WHAT YOU WILL DO.
Once the pictures are set aside, transcribe each line of the listing exactly.

# # # #

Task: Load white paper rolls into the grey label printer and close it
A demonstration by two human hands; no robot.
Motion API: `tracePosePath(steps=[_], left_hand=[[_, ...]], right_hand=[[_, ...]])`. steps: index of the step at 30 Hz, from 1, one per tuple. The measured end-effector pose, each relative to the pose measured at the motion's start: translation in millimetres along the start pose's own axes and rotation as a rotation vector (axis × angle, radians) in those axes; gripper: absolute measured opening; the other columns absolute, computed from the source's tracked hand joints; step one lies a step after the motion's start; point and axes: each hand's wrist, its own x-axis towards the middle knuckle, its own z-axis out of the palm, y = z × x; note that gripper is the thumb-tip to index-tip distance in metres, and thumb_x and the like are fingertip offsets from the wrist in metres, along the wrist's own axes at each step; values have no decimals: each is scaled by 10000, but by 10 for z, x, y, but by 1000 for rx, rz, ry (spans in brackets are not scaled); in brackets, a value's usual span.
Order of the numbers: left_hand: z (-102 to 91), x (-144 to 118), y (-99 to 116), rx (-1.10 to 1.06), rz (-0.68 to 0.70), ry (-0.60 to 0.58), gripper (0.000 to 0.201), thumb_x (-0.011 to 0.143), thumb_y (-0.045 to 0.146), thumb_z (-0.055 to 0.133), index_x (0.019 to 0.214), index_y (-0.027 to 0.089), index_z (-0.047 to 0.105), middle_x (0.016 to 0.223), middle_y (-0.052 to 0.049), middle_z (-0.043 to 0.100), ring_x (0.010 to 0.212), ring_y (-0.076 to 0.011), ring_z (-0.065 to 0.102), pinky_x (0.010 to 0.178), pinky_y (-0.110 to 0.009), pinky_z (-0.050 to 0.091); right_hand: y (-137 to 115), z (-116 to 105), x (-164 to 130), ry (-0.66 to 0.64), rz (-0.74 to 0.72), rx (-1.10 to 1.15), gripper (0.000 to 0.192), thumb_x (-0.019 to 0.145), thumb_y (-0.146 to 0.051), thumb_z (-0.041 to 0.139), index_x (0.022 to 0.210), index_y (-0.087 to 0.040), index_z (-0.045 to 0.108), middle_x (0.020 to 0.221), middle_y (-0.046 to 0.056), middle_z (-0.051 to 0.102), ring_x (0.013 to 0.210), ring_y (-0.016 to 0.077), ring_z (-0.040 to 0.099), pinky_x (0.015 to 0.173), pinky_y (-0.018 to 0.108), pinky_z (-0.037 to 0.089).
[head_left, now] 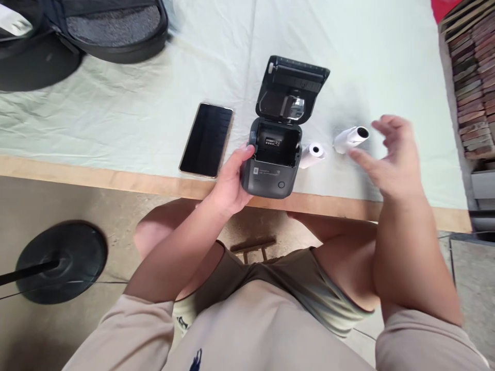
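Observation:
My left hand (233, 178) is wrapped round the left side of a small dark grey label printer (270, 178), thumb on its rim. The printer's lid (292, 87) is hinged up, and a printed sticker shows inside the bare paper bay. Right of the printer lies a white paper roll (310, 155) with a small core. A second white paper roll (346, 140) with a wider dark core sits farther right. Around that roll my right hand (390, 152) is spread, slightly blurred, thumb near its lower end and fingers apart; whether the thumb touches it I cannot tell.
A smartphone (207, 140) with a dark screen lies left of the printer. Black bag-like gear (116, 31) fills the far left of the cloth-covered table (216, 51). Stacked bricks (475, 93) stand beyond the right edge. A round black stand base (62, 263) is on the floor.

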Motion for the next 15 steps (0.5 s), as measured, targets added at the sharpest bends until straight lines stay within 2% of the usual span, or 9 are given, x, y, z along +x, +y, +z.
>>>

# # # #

SOLUTION TO THIS TASK.
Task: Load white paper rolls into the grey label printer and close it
A demonstration by two human hands; no robot.
Motion API: `tracePosePath(steps=[_], left_hand=[[_, ...]], right_hand=[[_, ...]])`. steps: index of the step at 30 Hz, from 1, one per tuple. The measured end-effector pose, each relative to the pose measured at the motion's start: translation in millimetres along the start pose's own axes and rotation as a rotation vector (axis × angle, radians) in those axes; gripper: absolute measured opening; the other columns absolute, computed from the source's tracked hand joints; step one lies a step after the motion's start; point and axes: each hand's wrist, its own x-axis towards the middle knuckle, its own z-axis out of the palm, y = z × x; note that gripper is the thumb-tip to index-tip distance in metres, and thumb_x and the like are fingertip offsets from the wrist in metres, along the wrist's own axes at each step; values have no decimals: each is scaled by 10000, but by 10 for z, x, y, but by 1000 for rx, rz, ry (spans in brackets are not scaled); in brackets, a value's usual span.
Order of the numbers: left_hand: z (-102 to 91), x (-144 to 118), y (-99 to 116), rx (-1.10 to 1.06), rz (-0.68 to 0.70), ry (-0.60 to 0.58), gripper (0.000 to 0.201), thumb_x (-0.011 to 0.143), thumb_y (-0.045 to 0.146), thumb_z (-0.055 to 0.133), index_x (0.019 to 0.214), index_y (-0.027 to 0.089), index_z (-0.047 to 0.105), middle_x (0.016 to 0.223), middle_y (-0.052 to 0.049), middle_z (-0.043 to 0.100), ring_x (0.010 to 0.212), ring_y (-0.076 to 0.011), ring_z (-0.065 to 0.102), pinky_x (0.010 to 0.178), pinky_y (-0.110 to 0.009), pinky_z (-0.050 to 0.091); right_hand: y (-137 to 115), z (-116 to 105), x (-164 to 130), ry (-0.66 to 0.64), rz (-0.74 to 0.72), rx (-1.10 to 1.15), gripper (0.000 to 0.192), thumb_x (-0.019 to 0.145), thumb_y (-0.146 to 0.051), thumb_z (-0.041 to 0.139), index_x (0.022 to 0.210), index_y (-0.087 to 0.040), index_z (-0.045 to 0.108), middle_x (0.020 to 0.221), middle_y (-0.046 to 0.056), middle_z (-0.051 to 0.102), ring_x (0.013 to 0.210), ring_y (-0.016 to 0.077), ring_z (-0.040 to 0.099), pinky_x (0.015 to 0.173), pinky_y (-0.018 to 0.108), pinky_z (-0.037 to 0.089).
[head_left, now] 
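Observation:
My left hand (233, 178) is wrapped round the left side of a small dark grey label printer (270, 178), thumb on its rim. The printer's lid (292, 87) is hinged up, and a printed sticker shows inside the bare paper bay. Right of the printer lies a white paper roll (310, 155) with a small core. A second white paper roll (346, 140) with a wider dark core sits farther right. Around that roll my right hand (390, 152) is spread, slightly blurred, thumb near its lower end and fingers apart; whether the thumb touches it I cannot tell.
A smartphone (207, 140) with a dark screen lies left of the printer. Black bag-like gear (116, 31) fills the far left of the cloth-covered table (216, 51). Stacked bricks (475, 93) stand beyond the right edge. A round black stand base (62, 263) is on the floor.
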
Motion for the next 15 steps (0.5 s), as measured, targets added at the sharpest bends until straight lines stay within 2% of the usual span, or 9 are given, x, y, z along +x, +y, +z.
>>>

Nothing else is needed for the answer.